Dopo un decennio di crescita costante, tra il 2012 e il 2022, l’industria italiana delle bioplastiche nell’ultimo biennio ha registrato una pesante inversione di tendenza. Il fatturato complessivo è sceso a 704 milioni di euro (-15% rispetto al 2023) nonostante i volumi siano leggermente superiori rispetto all’anno precedente (121.500 tonnellate, + 0,5% sul 2023). Il numero di aziende della filiera delle bioplastiche compostabili ha subito una lieve battuta d’arresto: sono attualmente 278, suddivise in produttori di chimica di base e intermedi (7), produttori e distributori di granuli (22), operatori di prima trasformazione (189), operatori di seconda trasformazione (60). In leggera diminuzione anche il numero di addetti dedicati (ovvero quelli che nelle aziende del comparto si occupano direttamente dei prodotti che entrano nella filiera delle bioplastiche compostabili): sono 2913, -2,2% rispetto all’anno precedente.

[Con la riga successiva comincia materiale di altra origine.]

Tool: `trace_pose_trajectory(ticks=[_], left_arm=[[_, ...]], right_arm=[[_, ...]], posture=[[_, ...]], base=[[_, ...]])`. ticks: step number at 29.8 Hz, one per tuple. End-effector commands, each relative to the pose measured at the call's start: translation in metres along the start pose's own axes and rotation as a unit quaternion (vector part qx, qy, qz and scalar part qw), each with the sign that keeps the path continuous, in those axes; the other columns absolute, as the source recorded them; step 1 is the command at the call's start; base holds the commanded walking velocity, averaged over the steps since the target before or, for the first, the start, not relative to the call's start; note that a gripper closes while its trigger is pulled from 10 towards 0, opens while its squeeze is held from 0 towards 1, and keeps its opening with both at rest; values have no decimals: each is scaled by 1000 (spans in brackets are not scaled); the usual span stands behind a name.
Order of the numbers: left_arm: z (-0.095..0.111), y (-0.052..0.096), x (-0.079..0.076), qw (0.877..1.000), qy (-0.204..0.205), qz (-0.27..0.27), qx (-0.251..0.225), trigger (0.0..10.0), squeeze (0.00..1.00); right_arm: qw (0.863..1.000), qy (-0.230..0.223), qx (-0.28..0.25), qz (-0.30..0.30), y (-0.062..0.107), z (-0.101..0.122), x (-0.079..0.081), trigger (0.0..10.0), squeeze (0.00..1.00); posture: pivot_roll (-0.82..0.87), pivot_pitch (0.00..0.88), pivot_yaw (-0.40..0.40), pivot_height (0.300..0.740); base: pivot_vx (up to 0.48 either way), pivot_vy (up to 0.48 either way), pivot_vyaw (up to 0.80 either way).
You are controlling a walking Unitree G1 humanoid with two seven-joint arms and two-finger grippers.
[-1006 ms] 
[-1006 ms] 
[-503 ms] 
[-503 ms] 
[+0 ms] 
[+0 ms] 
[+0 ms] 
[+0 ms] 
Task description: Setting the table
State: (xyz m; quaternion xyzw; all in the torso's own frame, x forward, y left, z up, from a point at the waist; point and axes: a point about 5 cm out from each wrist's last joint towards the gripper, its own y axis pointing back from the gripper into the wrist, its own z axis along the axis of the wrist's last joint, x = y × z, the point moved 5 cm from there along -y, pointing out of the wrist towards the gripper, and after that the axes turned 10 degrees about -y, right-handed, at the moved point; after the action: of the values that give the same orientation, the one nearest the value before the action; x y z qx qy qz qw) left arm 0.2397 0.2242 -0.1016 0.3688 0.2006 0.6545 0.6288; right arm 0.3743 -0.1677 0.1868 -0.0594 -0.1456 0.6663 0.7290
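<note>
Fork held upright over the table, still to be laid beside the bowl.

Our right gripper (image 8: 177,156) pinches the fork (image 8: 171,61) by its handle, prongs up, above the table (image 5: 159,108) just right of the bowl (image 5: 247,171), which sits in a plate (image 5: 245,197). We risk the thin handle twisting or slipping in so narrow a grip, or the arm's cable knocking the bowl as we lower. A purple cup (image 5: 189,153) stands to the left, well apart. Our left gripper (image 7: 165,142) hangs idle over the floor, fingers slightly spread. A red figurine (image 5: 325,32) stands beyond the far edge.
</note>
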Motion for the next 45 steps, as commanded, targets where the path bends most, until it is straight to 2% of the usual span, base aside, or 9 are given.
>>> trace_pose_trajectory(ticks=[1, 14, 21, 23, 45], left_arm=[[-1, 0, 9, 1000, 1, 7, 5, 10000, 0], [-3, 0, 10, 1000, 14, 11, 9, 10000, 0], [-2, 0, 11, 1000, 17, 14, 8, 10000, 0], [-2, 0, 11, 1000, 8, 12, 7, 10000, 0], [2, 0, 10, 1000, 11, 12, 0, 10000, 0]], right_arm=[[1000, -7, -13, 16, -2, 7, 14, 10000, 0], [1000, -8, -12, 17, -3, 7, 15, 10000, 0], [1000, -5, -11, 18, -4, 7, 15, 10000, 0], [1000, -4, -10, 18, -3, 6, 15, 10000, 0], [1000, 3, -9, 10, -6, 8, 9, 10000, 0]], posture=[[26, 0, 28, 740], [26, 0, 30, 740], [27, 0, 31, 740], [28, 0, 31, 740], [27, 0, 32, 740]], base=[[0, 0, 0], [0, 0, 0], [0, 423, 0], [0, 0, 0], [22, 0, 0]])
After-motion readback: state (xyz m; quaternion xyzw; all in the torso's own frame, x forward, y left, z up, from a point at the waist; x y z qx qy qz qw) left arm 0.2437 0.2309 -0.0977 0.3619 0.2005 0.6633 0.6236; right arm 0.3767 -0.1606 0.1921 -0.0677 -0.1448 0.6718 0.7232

La fotografia emerge da un’analisi di Plastic Consult presentata durante il 2° Forum italiano delle bioplastiche compostabili organizzato da Assobioplastiche e del consorzio Biorepack. E conferma il momento difficile del comparto dal punto di vista produttivo, mentre crescono e si consolidano le attività di riciclo dei manufatti giunti a fine vita (nel 2024 è stato riciclato nella frazione umida il 57,8% dell’immesso al consumo, due punti in più rispetto al 2023).
A pesare sono gli aspetti distorsivi legati al dumping economico dei prodotti provenienti soprattutto dall’Oriente, il fenomeno delle stoviglie pseudo riutilizzabili, e la diffusione di shopper illegali che rappresentano oltre il 25% di quelli circolanti in Italia, a dieci anni dall’introduzione delle sanzioni. Le associazion chiedono quindi un maggiore supporto normativo, chiarezza legislativa, controlli più rigorosi contro pratiche commerciali scorrette, una strategia di difesa e valorizzazione della filiera nazionale, leader in Europa nel campo della bioeconomia circolare.
«Oggi acquistare un prodotto finito in bioplastica compostabile realizzato fuori dal mercato europeo costa meno che acquistare le materie prime necessarie per produrlo in Italia o in qualsiasi Paese europeo», spiega Luca Bianconi, presidente di Assobioplastiche: «Le aziende extra Ue, prevalentemente asiatiche, beneficiano spesso di sovvenzioni pubbliche, manodopera a costi irrisori e normative meno stringenti di quelle europee. Tutto ciò rappresenta uno stress competitivo insostenibile per le nostre aziende. Fino a pochi anni fa, una quota significativa dei manufatti in bioplastica venduti in Europa era prodotta da aziende europee. Oggi questa percentuale si è progressivamente ridotta. Sebbene la capacità produttiva europea resti elevata, in diversi comparti è oggi sotto-utilizzata».
Per quanto riguarda il fronte delle stoviglie pseudo riutilizzabili – commercializzate sfruttando una lacuna nella normativa Sup (single use plastic) che, pur vietando il monouso, non ha specificato nel dettaglio i requisiti per poter definire riutilizzabile un manufatto, aprendo così la strada a un’elusione delle regole – l’Italia ha di recente notificato all’Ue una proposta tecnica di definizione dei manufatti riutilizzabili su cui si attendono i commenti.